To put it simply, a Generator Network and a Discriminator network are pitched against each other in a game of real or fake. The Discriminator learns the distribution of real data and has to recognize it as authentic. The Generator creates fake data mimicking real distribution. The Discriminator examines this data as well and tries to classify as real or fake.

Both networks are dynamically learning and improving.

Uses

GANs are highly useful when you don’t have enough real data (flow 1) or when you want to learn how turn an object into another (flow 2).

Flow 1 – GANs learn the distribution of an object, for instance that of a cup. Based on this distribution it generates new cups. This technique is useful in synthetic data generation, predictive analysis, as well as fraud detection. 
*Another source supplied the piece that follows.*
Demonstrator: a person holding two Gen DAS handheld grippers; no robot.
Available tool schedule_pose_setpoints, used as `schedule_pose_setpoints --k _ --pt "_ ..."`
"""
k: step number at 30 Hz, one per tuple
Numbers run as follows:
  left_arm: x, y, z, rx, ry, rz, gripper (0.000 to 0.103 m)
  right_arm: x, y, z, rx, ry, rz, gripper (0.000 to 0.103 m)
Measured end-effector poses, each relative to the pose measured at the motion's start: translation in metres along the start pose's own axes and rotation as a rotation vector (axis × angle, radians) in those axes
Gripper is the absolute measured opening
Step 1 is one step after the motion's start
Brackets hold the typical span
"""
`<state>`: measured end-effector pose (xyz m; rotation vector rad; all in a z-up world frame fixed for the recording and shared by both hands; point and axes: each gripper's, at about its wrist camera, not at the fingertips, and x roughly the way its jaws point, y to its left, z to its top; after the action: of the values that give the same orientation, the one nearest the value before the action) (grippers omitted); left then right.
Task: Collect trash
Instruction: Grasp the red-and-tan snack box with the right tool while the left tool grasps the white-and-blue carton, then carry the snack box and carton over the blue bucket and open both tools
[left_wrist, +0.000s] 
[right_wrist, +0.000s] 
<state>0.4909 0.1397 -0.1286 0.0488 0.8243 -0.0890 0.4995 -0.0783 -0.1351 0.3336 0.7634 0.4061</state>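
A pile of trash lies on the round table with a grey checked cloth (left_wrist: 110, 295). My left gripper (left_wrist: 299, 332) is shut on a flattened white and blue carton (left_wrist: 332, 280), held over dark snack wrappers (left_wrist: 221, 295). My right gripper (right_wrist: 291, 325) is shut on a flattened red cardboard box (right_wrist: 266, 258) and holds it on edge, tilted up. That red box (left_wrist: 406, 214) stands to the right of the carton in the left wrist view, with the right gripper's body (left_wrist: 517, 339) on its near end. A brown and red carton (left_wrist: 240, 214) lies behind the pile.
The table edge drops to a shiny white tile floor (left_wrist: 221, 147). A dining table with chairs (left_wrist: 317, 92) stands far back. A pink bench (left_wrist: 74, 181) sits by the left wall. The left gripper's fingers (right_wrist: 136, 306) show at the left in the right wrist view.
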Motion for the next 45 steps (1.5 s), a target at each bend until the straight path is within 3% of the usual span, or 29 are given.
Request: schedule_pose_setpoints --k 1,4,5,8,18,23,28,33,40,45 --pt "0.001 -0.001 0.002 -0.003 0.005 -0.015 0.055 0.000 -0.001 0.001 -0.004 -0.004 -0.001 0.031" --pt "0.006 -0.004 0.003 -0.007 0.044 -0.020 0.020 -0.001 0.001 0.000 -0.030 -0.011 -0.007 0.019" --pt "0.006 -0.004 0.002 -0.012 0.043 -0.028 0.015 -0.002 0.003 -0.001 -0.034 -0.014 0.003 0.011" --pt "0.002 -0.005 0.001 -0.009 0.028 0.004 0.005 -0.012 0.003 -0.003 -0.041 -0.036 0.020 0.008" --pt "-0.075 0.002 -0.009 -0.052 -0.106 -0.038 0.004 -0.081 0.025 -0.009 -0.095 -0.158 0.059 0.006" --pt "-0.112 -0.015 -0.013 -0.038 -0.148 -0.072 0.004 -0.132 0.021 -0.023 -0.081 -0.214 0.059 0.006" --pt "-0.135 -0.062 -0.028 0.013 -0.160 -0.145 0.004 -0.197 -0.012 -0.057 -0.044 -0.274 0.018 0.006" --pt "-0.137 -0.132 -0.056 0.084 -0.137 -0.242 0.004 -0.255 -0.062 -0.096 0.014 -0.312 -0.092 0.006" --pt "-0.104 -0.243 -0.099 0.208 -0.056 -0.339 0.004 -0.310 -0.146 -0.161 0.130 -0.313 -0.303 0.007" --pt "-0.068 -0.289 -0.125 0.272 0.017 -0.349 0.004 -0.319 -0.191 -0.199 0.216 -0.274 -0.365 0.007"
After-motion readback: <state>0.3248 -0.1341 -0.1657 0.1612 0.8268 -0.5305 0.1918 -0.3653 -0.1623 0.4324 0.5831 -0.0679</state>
Flow 2 – We have 2 objects. With the help of GANs, we can learn how to turn one into another. I.e. how to turn a 2D picture into a 3D object. Or, more importantly, a person reluctant to take out loans into a person eagerly making use of loans. GANs do this by learning what distribution takes you from object A to object B. This is used, for instance, in log error management.

The future of GANs in Banking

As any emerging technology, GANs also have their teething problems. These mainly revolve around insufficient data and computing capacity, as well as the low number of specialized experts. But in spite of these challenges, GAN usage is expected to spread in the financial world. It could offer gigantic advantages in trading, improve product cross-selling, and even perfect automated points of contact. GANs are also an escape forward; on the long run, financial institutions cannot evade putting more resources (external or internal) into fraud detection, as the same tool will be used against them.